§ **TASK**
All lines from the one with "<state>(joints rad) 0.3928" to the end of the data: return those exactly, and only those.

##### STUDY MATERIAL #####

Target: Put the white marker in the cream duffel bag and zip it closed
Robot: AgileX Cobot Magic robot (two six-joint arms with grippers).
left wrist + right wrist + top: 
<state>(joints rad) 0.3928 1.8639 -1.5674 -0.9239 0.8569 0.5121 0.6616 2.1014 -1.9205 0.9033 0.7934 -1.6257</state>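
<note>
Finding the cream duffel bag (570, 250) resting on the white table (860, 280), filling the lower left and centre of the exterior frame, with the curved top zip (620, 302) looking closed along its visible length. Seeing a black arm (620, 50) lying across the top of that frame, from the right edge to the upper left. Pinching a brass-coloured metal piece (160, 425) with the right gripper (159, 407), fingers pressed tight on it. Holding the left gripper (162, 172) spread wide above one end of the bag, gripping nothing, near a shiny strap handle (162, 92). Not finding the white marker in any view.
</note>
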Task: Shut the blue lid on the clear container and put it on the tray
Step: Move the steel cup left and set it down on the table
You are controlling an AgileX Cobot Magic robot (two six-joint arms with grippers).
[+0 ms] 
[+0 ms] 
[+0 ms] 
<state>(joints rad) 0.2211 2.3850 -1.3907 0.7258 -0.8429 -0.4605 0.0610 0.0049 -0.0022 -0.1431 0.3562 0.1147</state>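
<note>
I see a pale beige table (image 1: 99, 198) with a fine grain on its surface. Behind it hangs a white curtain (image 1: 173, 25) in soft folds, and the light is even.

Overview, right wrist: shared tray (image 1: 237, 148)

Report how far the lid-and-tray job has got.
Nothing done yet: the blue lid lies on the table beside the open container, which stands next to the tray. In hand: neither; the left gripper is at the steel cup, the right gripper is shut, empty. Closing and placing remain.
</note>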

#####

§ **YOUR SOLUTION**
<state>(joints rad) 0.3928 1.8639 -1.5674 -0.9239 0.8569 0.5121 0.6616 2.1014 -1.9205 0.9033 0.7934 -1.6257</state>
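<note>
Finding the cream duffel bag (570, 250) resting on the white table (860, 280), filling the lower left and centre of the exterior frame, with the curved top zip (620, 302) looking closed along its visible length. Seeing a black arm (620, 50) lying across the top of that frame, from the right edge to the upper left. Pinching a brass-coloured metal piece (160, 425) with the right gripper (159, 407), fingers pressed tight on it. Holding the left gripper (162, 172) spread wide above one end of the bag, gripping nothing, near a shiny strap handle (162, 92). Not finding the white marker in any view.
</note>
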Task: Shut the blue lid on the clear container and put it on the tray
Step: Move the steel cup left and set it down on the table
You are controlling an AgileX Cobot Magic robot (two six-joint arms with grippers).
[+0 ms] 
[+0 ms] 
[+0 ms] 
<state>(joints rad) 0.2211 2.3850 -1.3907 0.7258 -0.8429 -0.4605 0.0610 0.0049 -0.0022 -0.1431 0.3562 0.1147</state>
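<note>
I see a pale beige table (image 1: 99, 198) with a fine grain on its surface. Behind it hangs a white curtain (image 1: 173, 25) in soft folds, and the light is even.

Overview, right wrist: shared tray (image 1: 237, 148)

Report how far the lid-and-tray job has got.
Nothing done yet: the blue lid lies on the table beside the open container, which stands next to the tray. In hand: neither; the left gripper is at the steel cup, the right gripper is shut, empty. Closing and placing remain.
</note>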

Nothing else belongs in this answer.